We are all made of proteins that provide our structure and glucose attacks all of them: brain, skin, eyes, organs; everything.

The Medical Establishment is hardly aware of this condition. Patients are encouraged to eat carbohydrates that yield glucose upon digestion. Talk about a dangerous way to eat. Eat fat and reduce carbohydrates.

The focus is still on fat. Fat was never the problem, it was always carbohydrates.

Now, the degenerative diseases are increasing exponentially with the rise in carbohydrate intake.

  • arthritis
  • heart disease
  • genetic problems
  • diabetes
  • heart and blood vessels
  • repair and maintenance mechanisms wear and tear
  • eyes become damaged
  • skin loses its elasticity
  • brain tissue deteriorates
  • the list of problems caused by glycation is very long and scary

You Can Avoid Glycation by Consuming a Low- or Carbohydrate-Restricted Diet

Thousands of studies prove that glucose isn’t the inert, non-reactive, non-dangerous substance that most biologists believed it was for the last century.

We consume lots of glucose and we’re constantly building the deadly, irreversible glycated protiens driving us to premature disease and death.
This data shows that glucose and glucose-derived glycated proteins are involved in and speed-up the aging process in all individuals.

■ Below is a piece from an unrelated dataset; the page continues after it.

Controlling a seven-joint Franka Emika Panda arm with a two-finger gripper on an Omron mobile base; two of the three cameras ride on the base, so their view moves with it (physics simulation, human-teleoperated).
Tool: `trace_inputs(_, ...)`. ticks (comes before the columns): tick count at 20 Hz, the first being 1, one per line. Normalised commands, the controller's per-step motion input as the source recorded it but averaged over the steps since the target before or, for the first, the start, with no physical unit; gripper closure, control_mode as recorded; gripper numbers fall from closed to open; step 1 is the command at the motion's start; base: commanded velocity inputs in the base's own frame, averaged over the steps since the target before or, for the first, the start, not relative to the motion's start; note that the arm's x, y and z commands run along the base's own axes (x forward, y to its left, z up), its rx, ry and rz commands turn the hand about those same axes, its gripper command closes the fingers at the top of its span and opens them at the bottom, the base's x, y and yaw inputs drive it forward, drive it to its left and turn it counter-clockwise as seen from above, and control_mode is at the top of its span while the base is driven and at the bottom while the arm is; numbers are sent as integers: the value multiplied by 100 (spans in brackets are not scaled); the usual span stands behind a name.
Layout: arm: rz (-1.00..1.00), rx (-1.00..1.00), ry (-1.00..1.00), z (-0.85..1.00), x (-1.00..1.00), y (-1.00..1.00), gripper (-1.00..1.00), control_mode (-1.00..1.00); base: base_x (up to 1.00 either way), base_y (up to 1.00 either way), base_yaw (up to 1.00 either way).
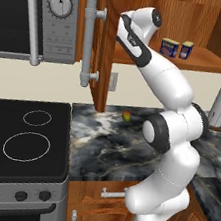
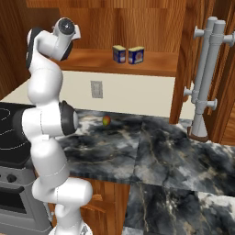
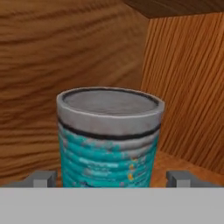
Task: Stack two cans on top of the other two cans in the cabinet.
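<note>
Claw [image 3: 110, 179] stands spread, fingertips either side of a teal can [image 3: 109, 138] inside the cabinet [image 3: 52, 57], probably set for a grasp, or freshly let go.

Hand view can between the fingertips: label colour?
Teal can, worn label, grey lid; clearest in the hand view.

You see a teal ribbed can [image 3: 109, 140], grey lid, dark rim band. Two blue-and-yellow cans [image 2: 128, 55] sit in the brown wood-grain cabinet [image 2: 151, 62]. The counter [image 2: 174, 151] is dark marbled.
</note>
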Motion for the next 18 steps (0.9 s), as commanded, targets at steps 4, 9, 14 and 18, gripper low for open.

Glycation is the main reason that I advocate a low- or restricted-carbohydrate diet.

It Makes NO Difference if the Carbs are Processed, Such as White Flour, or Unprocessed Foods Such as Whole Grains

All carbs digest to glucose and fructose, or fruit sugar, is more dangerous than glucose.
You should reduce your carbohydrate intake to maintain good health and slow the aging process.

My books describe glycation in detail and outline the hazards of carbohydrates. They also show how to correctly follow a low-carb diet. The popular Atkins’s program is full of flaws — learn how to eat healthy, stay away from dietetic and medical advice about what to eat. They’ll still living as if it’s the early twentieth century.